Do Basset Hounds Mark Their Territory?


Dogs are known for marking their territory. It's not pleasant for you or your home, but many breeds engage in this activity. Basset hounds, however, are not as aggressive as the males of some other types of dogs. In general, they acclimate well to being in a home with children and even with other pets. They are friendly and enjoy being social. Originally bred to be pack dogs, they thrive on the interaction provided by a group dynamic. They'd rather have company than be left to their lonesome. As for marking their territory, there are one or two exceptions. Basset hounds are more likely to mark their territory if there is another male in the area who has not been neutered. In this case, it can very well happen. There are other things that can change his demeanor as well.

What Does Breeding Change?


Breeding is another story entirely. When breeding, your basset hound may undergo some changes. Not the least of which is that he may become more aggressive to you and other family members. Of course, it all depends on the individual dog, but it is something that you should be aware of. There is also a good chance that he will take up the habit of marking his territory. While these habits may be necessary and even advisable in a less controlled setting it can prove to be a disturbance in the tightly controlled environment of your home. Speaking of your home, is he a good candidate to protect it?
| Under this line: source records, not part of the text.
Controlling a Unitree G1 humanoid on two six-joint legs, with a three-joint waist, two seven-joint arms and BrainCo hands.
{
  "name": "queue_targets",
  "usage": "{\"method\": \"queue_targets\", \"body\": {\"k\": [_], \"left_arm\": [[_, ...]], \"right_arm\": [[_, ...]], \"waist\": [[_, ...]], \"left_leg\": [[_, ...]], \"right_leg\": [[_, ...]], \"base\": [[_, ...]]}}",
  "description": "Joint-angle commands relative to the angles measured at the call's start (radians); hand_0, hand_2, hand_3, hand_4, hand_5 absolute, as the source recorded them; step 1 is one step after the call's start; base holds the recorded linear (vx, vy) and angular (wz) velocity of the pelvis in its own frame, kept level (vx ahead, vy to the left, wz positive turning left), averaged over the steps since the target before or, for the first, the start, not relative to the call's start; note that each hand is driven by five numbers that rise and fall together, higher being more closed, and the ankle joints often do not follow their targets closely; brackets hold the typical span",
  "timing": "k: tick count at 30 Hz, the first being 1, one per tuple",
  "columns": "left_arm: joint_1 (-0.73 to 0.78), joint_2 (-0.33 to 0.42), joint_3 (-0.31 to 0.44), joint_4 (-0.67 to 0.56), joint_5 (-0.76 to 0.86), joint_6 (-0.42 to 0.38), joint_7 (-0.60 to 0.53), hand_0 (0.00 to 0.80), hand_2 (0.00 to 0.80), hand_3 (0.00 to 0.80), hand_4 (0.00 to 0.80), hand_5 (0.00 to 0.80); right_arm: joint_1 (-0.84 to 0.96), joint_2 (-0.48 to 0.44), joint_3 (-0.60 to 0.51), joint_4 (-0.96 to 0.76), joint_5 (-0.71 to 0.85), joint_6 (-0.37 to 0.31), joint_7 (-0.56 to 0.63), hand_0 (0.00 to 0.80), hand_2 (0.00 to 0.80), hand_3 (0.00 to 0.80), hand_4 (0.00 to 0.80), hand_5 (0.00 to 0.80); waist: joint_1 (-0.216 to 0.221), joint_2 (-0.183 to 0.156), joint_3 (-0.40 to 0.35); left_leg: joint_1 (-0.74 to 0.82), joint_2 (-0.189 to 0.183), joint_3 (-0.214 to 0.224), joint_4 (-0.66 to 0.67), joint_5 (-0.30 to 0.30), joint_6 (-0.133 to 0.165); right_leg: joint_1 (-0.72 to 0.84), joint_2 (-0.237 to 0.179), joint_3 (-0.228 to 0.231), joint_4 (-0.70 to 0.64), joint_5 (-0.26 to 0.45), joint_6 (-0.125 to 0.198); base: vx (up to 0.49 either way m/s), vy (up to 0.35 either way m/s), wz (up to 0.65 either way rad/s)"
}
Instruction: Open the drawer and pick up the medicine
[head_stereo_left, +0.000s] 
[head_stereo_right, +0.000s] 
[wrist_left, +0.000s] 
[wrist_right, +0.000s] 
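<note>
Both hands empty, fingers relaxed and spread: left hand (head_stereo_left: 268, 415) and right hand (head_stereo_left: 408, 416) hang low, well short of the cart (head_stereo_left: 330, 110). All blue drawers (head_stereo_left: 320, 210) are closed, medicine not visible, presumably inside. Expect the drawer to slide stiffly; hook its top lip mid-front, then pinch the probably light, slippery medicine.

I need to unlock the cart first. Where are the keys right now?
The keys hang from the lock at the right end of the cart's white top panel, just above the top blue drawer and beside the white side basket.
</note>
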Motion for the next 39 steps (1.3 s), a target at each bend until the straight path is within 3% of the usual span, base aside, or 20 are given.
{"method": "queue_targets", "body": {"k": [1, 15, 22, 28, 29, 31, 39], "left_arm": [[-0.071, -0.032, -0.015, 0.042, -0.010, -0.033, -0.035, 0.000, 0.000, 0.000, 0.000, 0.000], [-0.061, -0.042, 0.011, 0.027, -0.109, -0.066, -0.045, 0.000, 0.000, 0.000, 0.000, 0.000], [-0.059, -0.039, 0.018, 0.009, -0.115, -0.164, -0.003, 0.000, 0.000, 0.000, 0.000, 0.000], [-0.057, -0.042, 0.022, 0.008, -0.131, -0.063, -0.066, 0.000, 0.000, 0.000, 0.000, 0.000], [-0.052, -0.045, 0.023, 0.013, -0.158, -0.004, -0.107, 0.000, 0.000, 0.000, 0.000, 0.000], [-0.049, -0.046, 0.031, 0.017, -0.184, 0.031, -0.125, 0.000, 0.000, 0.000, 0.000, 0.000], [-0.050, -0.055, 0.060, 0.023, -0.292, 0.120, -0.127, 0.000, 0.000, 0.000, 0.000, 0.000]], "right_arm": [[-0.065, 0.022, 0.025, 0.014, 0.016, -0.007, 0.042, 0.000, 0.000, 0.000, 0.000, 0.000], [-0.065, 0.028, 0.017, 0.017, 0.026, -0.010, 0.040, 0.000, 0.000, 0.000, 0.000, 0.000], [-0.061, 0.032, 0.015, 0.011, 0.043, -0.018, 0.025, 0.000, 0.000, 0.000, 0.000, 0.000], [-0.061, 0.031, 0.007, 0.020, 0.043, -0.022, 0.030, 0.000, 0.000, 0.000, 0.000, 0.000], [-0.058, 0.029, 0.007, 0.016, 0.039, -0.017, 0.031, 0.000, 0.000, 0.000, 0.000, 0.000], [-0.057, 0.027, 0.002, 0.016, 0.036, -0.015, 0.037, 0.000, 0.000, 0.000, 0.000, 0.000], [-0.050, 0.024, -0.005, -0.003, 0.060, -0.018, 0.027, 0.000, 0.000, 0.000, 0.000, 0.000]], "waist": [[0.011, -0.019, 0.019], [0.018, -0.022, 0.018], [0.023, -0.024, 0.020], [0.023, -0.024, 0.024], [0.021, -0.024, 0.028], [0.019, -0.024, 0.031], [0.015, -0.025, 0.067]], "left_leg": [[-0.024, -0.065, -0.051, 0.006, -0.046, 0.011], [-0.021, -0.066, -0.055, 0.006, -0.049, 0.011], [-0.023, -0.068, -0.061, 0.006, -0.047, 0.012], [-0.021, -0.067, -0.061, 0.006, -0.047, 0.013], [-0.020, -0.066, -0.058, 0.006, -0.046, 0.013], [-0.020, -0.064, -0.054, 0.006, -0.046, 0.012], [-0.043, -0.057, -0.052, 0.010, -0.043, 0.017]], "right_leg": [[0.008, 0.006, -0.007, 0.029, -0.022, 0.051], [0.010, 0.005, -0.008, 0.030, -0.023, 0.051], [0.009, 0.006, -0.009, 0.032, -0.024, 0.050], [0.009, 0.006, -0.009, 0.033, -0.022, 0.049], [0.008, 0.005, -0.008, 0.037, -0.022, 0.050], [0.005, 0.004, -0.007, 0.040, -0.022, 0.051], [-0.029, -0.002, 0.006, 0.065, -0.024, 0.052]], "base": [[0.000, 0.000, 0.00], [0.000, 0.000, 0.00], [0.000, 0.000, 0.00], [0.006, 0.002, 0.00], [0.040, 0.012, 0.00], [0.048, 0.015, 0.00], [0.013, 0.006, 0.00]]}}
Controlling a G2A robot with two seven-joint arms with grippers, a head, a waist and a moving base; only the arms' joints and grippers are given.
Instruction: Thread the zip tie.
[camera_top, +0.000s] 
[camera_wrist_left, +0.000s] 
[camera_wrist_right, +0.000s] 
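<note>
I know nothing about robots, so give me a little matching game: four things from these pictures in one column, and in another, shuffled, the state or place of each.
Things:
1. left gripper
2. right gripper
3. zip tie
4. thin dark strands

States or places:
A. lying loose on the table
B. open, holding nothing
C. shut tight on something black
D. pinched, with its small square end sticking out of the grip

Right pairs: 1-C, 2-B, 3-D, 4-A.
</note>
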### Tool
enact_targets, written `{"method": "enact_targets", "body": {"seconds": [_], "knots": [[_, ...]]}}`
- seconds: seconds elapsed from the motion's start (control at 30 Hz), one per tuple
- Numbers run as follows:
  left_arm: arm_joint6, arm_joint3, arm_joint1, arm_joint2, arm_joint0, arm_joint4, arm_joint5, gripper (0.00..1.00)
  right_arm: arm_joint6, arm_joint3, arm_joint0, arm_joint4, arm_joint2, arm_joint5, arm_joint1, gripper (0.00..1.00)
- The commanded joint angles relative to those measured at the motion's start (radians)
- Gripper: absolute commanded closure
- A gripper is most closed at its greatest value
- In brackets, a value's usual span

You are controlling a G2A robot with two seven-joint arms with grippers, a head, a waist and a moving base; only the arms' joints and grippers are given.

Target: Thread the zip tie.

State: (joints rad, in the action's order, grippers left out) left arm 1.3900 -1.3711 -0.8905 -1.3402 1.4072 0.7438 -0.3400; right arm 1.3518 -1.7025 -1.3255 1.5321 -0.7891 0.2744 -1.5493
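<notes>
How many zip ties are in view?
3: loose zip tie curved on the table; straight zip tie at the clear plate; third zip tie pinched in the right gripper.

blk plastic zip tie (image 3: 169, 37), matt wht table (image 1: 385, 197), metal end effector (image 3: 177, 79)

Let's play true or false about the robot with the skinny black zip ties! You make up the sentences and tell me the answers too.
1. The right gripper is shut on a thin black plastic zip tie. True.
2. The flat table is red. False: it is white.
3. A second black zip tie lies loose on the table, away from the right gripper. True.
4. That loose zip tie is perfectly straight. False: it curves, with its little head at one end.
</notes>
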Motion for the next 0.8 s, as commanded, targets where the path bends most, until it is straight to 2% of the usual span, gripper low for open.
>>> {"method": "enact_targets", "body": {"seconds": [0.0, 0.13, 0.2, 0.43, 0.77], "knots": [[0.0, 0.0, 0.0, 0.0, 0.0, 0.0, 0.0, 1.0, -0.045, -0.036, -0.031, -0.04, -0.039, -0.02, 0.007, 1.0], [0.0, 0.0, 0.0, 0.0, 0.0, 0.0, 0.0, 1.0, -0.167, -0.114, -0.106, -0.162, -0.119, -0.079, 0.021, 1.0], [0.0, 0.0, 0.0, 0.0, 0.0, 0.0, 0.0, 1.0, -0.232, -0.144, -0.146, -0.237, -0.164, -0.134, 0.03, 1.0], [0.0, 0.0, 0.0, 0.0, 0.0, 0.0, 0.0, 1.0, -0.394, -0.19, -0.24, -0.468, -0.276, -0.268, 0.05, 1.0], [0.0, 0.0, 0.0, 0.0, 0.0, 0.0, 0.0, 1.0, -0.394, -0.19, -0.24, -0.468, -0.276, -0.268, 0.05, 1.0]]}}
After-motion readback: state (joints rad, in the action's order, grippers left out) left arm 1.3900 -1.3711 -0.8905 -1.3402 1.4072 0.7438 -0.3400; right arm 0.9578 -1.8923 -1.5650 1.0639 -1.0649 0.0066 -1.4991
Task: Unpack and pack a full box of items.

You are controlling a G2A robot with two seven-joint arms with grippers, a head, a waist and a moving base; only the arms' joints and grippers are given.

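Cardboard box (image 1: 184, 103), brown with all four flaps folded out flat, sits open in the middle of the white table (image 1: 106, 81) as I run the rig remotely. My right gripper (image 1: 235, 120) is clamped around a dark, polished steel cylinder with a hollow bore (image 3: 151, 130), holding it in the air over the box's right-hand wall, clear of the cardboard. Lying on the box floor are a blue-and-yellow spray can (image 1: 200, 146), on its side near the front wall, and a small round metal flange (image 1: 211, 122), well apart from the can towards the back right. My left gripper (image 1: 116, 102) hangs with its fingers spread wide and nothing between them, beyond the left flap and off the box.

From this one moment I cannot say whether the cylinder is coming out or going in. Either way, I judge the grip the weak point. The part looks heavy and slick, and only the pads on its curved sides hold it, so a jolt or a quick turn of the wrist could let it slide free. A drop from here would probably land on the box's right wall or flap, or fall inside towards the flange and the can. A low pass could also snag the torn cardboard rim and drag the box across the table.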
Do Basset Hounds Make Good Watchdogs?


Many dogs function as watchdogs, either officially or unofficially. They greet visitors with the customary round of barking to warn them away in case they present a threatening presence. Many will actually go so far as to defend against intruders. Basset hounds are a little different. They are not aggressive and, therefore, don't make the best watchdogs. They might issue forth a signature low growl as a warning, but this is often the extent of it. Their nature leans toward the congenial so as a watchdog a basset hound probably should not be your first choice.

Dogs are known for delineating their territory through barking and marking but not every dog was born to be constantly proving his dominance over his territory. Basset hounds are usually not very territorial unless they are breeding and aren't the best watchdogs in the world. They are, however, good at being friends.